42. A narrow beam of singly charged potassium ions of kinetic energy 32 keV is injected into a region of width 1.00 cm having a magnetic field strength of 0.500 T as shown in the figure (34-E16). The ions are collected at a screen 95.5 cm away from the field region. If the beam contains isotopes of atomic weights 39 and 41, find the separation between the points where these isotopes strike the screen. Take the mass of a potassium ion = A(1.6x10⁻²⁷) kg where A is the mass number. 
The figure for Q-42
ANSWER: The angle of deviation of the ions will be the same as the angle subtended by the circular arc (path) inside the magnetic region at the center of the circle. Let the angle of deviation =δ. 
Diagram for Q-42
From the figure, sin δ =d/r
DH ≈d/2 =1/2 cm =0.50 cm
DF =DH+HF =0.50 +95.50 cm
=96 cm.
After deflection, the ion strikes at point E on the screen. F is the point on the screen where the ion would have stricken without deflection. From triangle EFD,
EF =DF*tan δ
= DF*sin δ/cos δ
=DF*(d/r)/√{1-(d/r)²}
=DF*d/√(r²-d²) ---------- (i)
We know DF = 96 cm, d =1·0 cm, q =e. We need to find r. We know,
Kinetic energy U =½mv²
→v =√(2U/m)
Also, r =mv/qB =mv/eB
=(m/eB)√(2U/m)
=√(2Um/e²B²)
=√{2*32x10³x1.6x10⁻¹⁹xA*1.6x10⁻²⁷/(1.6x10⁻¹⁹)²*0·5²}
=0.16√(A/10)
For isotope of A.W. 39,
r =0.16√(39/10) m =0.316 m
=31.6 cm
For the isotope of A.W. 41,
r =0.16√(41/10) m =0.324 m
=32·4 cm.
So from (i), the distance EF for the heavier isotope
=96*1/√(32.4²-1²) cm
=2.96 cm
For the lighter isotope, the distance EF,
=96*1/√(31·6²-1²)
=3.04 cm
Hence the separation between the points where these isotopes strike the screen,
=3·04 -2·96 cm
=0·08 cm
=0·80 mm
43. Figure (34-E17) shows a convex lens of focal length 12 cm lying in a uniform magnetic field B of magnitude 1.2 T parallel to its principal axis. A particle having a charge of 2.0x10⁻³ C and mass 2.0x10⁻⁵ kg is projected perpendicular to the plane of the diagram with a speed of 4.8 m/s. The particle moves along a circle with its center on the principal axis at a distance of 18 cm from the lens. Show that the image of the particle goes along a circle and find the radius of that circle. 
The figure for Q-43
ANSWER: The radius of the circle in which the particle moves,
r =mv/qB
=2x10⁻⁵*4·8/(2x10⁻³*1·2)
=4/100 m = 4 cm
Given that the center of this circle lies on the principal axis.

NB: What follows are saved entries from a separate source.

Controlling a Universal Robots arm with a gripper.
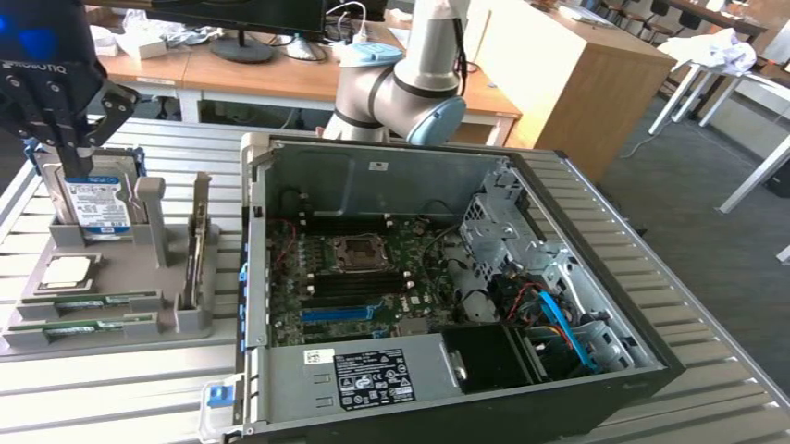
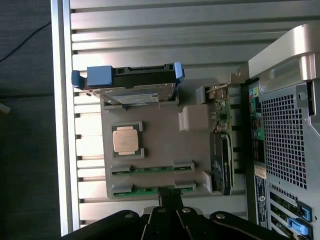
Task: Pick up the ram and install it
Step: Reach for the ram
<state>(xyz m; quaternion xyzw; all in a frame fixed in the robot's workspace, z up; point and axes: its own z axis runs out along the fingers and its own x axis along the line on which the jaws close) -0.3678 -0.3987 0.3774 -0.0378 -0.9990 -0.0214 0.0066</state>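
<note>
Step in hand: approach for the pick, nothing grabbed yet. The claw [image 1: 55, 148] is hanging high over the far part of the table at the exterior view's left. Its fingers are pinched tight together and it's carrying nothing.

Two ram sticks are lying flat in slots at the near end of the gray tray [image 1: 129, 277]. These are the near ram stick [image 1: 92, 325] and the second ram stick [image 1: 99, 300], w/ the processor [image 1: 68, 270] just beyond them and the hard drive [image 1: 96, 199] standing at the far end. From the wrist cam, the claw [image 2: 170, 192] tips are lining up w/ the near ram stick [image 2: 147, 189], next to the second ram stick [image 2: 152, 169]. How high above it they are sitting, can't tell.

The PC case [image 1: 543, 185] is lying open at the exterior view's right, mobo [image 1: 358, 277] facing up, well apart from the tray.

My read on the next move: it's calling for the fingers to spread first, then a straight drop w/ the fingers across the stick's thin edges, clear of the tray's end blocks.
</note>
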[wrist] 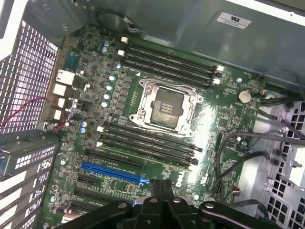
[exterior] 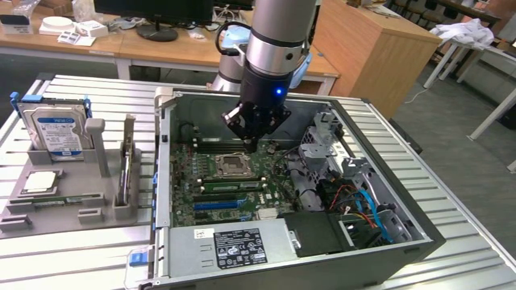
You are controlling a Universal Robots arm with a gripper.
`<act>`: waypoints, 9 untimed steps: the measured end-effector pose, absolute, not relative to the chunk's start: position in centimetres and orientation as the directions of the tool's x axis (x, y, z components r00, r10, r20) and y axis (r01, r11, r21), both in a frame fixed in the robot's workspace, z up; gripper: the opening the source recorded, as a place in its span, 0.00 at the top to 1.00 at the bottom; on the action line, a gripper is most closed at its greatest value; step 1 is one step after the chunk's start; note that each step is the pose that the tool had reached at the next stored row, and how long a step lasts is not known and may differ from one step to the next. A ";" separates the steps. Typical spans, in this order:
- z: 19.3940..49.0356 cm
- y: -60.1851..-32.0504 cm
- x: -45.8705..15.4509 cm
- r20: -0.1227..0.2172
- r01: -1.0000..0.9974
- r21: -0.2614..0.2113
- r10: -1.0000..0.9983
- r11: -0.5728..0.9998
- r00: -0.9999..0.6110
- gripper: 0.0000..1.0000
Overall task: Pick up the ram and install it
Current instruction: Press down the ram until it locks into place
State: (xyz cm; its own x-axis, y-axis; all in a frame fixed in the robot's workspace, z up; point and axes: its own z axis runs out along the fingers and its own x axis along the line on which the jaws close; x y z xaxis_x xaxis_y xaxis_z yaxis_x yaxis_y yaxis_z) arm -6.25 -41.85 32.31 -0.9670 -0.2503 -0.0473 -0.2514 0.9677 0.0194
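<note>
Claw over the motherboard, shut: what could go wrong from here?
1. The claw hangs shut just above the open CPU socket. Any downward drift could likely damage the exposed socket.
2. Loose cables lie beside the memory slots. A sideways move toward them might snag one.
3. The case wall stands around the arm, so a tilted exit could clip it.

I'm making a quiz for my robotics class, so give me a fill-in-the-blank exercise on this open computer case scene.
1. The black gripper hovers above the green motherboard with its fingers ___.
2. The square metal-framed processor socket is ___.
3. The blue-labelled silver hard drive stands ___ the grey computer case.
Missing words: shut; empty; outside.
</note>
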 end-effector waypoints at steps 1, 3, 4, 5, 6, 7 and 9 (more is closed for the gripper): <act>32.3 -41.8 -6.3 -0.049 -0.251 0.019 -0.250 0.968 -0.967 0.89; 32.3 -41.8 -6.3 -0.049 -0.251 0.019 -0.250 0.968 -0.967 0.89; 32.3 -41.8 -6.3 -0.049 -0.251 0.019 -0.250 0.968 -0.967 0.89; 32.3 -41.8 -6.3 -0.049 -0.251 0.019 -0.250 0.968 -0.967 0.89; 32.3 -41.8 -6.3 -0.049 -0.251 0.019 -0.250 0.968 -0.967 0.89; 32.3 -41.8 -6.3 -0.049 -0.251 0.019 -0.250 0.968 -0.967 0.89; 32.3 -41.8 -6.3 -0.048 -0.245 0.019 -0.244 0.969 -0.969 0.89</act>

At any instant, let us draw the image of the radius joining the particle and the center (assuming it as an object). 
Diagram for Q-43
Since the focal length of the convex lens =12 cm and the object is at 18 cm, the object is placed between focus and the center of curvature. The image will be inverted, beyond the center of curvature on the other side and it will be a real image. Since the particle distance from its center Q remains the same in the plane of the circle, the image distance P'Q' will also remain the same from the principal axis. Only the image will be on the other side of the principal axis. So the image will also move in a circle with its center Q'.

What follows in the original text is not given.